How to Regain Control

Photo Credit: iStockPhoto/fizkes

Feeling overwhelmed by work is a common complaint: For example, a recent survey reported that over 80% of professionals in the US feel stressed on a regular basis.

Contrary to popular belief, stress is not induced by having too much to do: We probably know examples of people who have an enormous amount of work to do, yet approach every task with energy, vigor, and happiness. Stress is induced by the feeling of loss of control. In other words: When we lose sight of all the commitments we have made to others and to ourselves, we will have a continuous feeling that whatever we do at the moment, might not be the best thing to do right now. 

The solution to an overwhelmed organization is therefore not to ban internal emails for a day, or to stop people from working outside office hours, but simply to get clarity. There are three practical things leaders and professionals can do to make that happen.

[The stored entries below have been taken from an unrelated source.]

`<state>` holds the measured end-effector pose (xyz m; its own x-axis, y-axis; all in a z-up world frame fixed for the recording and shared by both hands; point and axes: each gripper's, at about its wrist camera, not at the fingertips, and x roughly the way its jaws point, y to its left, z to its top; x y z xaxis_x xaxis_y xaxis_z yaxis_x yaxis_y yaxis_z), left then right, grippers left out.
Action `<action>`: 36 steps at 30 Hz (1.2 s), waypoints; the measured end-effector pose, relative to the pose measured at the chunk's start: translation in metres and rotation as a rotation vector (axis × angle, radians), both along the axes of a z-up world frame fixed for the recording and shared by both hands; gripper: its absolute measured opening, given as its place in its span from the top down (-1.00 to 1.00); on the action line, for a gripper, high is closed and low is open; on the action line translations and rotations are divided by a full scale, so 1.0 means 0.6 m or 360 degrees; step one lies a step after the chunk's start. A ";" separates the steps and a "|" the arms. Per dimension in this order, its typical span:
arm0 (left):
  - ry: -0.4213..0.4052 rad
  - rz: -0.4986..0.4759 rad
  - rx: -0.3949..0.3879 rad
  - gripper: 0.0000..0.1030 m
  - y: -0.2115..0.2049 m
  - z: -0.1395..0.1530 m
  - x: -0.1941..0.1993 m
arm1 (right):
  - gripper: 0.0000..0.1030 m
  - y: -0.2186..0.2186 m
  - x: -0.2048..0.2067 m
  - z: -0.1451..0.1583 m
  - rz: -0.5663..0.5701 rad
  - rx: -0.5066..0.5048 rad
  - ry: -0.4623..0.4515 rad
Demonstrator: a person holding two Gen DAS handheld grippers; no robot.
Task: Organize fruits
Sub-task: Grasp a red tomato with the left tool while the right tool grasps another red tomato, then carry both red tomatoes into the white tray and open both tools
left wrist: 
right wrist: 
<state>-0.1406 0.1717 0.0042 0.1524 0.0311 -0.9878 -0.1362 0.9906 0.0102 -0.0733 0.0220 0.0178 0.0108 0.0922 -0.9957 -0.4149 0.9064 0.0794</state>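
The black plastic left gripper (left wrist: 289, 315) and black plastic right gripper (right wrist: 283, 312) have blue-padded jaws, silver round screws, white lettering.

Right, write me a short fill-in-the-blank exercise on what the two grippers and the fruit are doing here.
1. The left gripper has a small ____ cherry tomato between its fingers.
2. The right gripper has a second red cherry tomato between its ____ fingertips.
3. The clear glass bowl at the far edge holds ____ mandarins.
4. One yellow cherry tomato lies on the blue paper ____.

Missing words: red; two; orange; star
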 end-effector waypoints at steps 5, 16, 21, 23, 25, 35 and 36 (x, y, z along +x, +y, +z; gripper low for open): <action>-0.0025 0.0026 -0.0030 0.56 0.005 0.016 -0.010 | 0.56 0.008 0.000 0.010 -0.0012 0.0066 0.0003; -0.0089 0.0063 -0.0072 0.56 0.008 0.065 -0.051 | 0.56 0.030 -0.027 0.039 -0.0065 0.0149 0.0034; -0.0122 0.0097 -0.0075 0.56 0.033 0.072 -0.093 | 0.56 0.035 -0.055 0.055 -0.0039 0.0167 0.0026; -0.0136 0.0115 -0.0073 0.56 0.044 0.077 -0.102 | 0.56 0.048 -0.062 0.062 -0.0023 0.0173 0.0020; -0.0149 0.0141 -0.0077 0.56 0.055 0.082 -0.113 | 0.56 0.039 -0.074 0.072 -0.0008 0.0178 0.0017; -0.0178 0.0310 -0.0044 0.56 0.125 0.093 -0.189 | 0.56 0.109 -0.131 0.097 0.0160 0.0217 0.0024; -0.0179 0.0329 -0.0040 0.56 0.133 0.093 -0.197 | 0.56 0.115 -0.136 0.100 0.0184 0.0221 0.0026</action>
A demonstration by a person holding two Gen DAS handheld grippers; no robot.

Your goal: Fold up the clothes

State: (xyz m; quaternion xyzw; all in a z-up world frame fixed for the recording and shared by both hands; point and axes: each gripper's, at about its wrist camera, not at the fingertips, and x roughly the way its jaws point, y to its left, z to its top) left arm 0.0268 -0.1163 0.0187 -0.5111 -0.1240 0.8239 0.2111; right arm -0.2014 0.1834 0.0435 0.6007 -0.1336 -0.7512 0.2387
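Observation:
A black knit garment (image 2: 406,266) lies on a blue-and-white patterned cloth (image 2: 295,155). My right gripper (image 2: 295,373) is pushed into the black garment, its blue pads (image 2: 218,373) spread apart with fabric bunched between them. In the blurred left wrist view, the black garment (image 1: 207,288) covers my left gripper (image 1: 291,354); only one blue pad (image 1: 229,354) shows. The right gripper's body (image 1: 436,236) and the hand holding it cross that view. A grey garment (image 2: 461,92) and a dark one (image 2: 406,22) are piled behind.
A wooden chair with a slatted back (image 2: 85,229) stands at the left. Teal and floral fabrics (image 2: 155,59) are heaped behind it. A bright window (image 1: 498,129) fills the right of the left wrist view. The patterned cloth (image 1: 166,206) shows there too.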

  1. Your inbox is not your action list. Your actual action list should be based on your goals, not on (random) input you receive from others. Once you have created clarity around your goals (and the goals of your organization), it will become much easier to decide your action priorities and help others to decide on theirs. 
  2. Decide now, not later. A major source of loss of control is decision paralysis by leaders: The unhelpful habit to procrastinate on decisions until the last moment. Suddenly, as a result, an entire organization has to urgently implement this delayed decision, causing stress, anxiety, and mistakes. This behavior is completely unnecessary and can be easily avoided by strengthening your decision making muscle and the decision making muscle of others. Don’t let someone else’s tardiness become your personal urgency.
  3. Apply the two minute rule. If an action needs to be taken and takes less than two minutes, do it now. If it takes more than two minutes, put it on an action list to review and do it later. The reason is that it takes more work to track less-than-two-minute-actions on an action list, than to simply get those small actions done quickly.

Which of these three ideas will help you most to gain more control?